■ WORK ORDER: Whichever lines of the entries hold the word "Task" should be identified and copied.

Dataset entries:

---

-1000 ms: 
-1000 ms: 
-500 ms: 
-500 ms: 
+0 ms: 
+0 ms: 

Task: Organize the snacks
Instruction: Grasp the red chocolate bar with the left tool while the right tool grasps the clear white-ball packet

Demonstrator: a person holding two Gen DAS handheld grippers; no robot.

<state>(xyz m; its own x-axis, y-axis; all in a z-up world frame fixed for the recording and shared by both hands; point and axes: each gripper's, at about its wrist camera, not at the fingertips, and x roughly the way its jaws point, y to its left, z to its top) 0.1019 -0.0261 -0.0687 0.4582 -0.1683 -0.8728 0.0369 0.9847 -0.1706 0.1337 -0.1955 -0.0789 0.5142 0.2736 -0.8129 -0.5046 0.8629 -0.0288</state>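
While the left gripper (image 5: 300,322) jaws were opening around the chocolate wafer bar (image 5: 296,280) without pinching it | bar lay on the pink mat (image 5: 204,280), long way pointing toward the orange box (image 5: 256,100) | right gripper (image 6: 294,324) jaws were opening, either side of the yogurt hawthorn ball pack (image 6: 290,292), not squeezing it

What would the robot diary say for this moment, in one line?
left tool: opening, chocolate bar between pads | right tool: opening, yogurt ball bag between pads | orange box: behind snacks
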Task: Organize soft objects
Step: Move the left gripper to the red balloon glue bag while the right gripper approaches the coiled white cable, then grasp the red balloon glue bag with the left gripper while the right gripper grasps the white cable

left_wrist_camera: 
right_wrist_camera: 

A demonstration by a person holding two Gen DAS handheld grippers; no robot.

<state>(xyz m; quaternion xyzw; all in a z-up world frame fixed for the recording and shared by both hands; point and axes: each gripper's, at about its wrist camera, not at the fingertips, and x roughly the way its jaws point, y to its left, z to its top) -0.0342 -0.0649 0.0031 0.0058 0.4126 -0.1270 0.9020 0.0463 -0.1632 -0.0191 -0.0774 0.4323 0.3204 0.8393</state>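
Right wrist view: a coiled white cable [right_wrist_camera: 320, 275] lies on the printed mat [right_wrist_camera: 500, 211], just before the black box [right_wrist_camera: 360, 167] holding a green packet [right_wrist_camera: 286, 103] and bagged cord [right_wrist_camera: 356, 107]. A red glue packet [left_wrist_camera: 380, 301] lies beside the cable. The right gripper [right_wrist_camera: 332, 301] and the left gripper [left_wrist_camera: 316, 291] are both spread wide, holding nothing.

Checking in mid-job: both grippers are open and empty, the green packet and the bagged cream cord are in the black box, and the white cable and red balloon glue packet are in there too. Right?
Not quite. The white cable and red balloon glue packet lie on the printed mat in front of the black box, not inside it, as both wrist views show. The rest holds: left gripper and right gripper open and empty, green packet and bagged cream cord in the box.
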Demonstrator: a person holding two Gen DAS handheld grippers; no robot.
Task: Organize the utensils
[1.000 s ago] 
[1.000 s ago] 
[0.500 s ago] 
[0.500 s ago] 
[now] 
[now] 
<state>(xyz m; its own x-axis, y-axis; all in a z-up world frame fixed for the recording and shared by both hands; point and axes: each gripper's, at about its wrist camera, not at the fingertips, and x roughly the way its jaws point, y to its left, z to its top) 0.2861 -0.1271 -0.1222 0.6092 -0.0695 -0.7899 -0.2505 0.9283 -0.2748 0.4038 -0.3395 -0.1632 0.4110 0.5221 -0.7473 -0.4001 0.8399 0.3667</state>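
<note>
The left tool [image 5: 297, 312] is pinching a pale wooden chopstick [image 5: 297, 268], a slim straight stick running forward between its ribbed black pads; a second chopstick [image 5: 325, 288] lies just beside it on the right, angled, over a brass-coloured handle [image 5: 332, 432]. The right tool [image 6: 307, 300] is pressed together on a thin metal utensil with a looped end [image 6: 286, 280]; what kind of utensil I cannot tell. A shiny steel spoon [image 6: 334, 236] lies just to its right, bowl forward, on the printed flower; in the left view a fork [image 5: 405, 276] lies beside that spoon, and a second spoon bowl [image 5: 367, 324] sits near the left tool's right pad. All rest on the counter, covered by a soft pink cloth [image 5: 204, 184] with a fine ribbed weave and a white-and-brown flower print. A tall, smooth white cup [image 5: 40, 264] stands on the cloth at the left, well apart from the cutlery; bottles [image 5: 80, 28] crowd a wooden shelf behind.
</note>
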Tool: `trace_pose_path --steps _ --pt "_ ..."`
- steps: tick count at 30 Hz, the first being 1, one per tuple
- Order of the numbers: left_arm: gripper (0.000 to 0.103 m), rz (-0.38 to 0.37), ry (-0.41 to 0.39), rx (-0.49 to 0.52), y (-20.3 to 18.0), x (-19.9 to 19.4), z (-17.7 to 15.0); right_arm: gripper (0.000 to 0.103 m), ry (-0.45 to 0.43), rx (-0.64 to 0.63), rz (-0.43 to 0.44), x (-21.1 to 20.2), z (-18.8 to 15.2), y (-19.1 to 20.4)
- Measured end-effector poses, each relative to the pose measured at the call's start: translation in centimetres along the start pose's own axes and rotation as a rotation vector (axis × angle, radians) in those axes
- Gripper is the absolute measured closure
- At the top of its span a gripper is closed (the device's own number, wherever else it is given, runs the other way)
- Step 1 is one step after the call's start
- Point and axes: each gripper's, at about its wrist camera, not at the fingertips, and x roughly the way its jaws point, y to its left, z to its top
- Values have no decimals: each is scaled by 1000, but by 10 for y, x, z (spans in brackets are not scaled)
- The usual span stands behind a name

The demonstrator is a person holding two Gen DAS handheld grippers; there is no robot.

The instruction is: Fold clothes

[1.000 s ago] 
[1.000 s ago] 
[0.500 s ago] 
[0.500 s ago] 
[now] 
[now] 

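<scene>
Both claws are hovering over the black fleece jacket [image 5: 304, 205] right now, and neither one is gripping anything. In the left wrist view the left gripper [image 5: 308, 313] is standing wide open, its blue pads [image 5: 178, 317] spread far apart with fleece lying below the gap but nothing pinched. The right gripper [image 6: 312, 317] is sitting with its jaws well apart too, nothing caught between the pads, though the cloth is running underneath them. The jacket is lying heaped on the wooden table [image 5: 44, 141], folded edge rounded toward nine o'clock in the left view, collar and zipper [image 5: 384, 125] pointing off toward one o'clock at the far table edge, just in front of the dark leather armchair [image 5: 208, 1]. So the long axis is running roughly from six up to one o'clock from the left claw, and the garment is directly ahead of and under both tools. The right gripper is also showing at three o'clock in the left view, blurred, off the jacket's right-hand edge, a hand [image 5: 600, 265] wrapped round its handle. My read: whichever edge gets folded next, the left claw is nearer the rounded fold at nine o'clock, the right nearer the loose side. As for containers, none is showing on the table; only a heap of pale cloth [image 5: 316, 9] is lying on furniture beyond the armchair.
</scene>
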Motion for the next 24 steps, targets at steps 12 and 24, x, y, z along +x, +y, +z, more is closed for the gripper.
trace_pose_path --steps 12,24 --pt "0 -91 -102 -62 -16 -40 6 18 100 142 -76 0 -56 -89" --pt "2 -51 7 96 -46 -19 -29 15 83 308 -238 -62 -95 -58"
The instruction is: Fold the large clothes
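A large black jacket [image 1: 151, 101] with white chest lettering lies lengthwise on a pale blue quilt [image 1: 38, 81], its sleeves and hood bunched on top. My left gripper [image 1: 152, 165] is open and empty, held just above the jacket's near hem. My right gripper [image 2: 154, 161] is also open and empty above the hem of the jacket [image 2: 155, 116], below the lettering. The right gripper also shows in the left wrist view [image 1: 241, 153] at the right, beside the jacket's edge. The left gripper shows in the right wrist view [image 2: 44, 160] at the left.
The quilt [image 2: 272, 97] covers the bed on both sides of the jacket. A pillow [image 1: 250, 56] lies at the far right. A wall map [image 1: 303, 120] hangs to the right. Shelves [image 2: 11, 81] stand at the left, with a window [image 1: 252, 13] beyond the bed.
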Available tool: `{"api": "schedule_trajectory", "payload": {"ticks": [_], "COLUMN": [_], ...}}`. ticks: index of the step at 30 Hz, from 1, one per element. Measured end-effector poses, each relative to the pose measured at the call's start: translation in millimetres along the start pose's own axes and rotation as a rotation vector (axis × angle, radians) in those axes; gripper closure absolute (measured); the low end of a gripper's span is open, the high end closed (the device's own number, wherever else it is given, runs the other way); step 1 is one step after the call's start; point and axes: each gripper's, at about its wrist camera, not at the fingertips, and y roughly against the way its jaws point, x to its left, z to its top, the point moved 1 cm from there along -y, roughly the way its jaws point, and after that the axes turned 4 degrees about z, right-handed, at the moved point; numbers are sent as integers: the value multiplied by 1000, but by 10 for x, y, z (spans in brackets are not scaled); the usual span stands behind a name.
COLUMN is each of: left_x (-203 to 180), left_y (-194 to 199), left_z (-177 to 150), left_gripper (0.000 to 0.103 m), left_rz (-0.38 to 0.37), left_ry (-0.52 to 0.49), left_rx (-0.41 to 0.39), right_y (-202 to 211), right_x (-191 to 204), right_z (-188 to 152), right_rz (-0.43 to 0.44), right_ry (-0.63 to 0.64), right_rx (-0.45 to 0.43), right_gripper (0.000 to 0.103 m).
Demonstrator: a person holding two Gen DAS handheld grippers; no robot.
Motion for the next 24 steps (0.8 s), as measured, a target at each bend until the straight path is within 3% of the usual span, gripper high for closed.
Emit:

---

■ RESPONSE:
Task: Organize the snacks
Task: Organize soft objects
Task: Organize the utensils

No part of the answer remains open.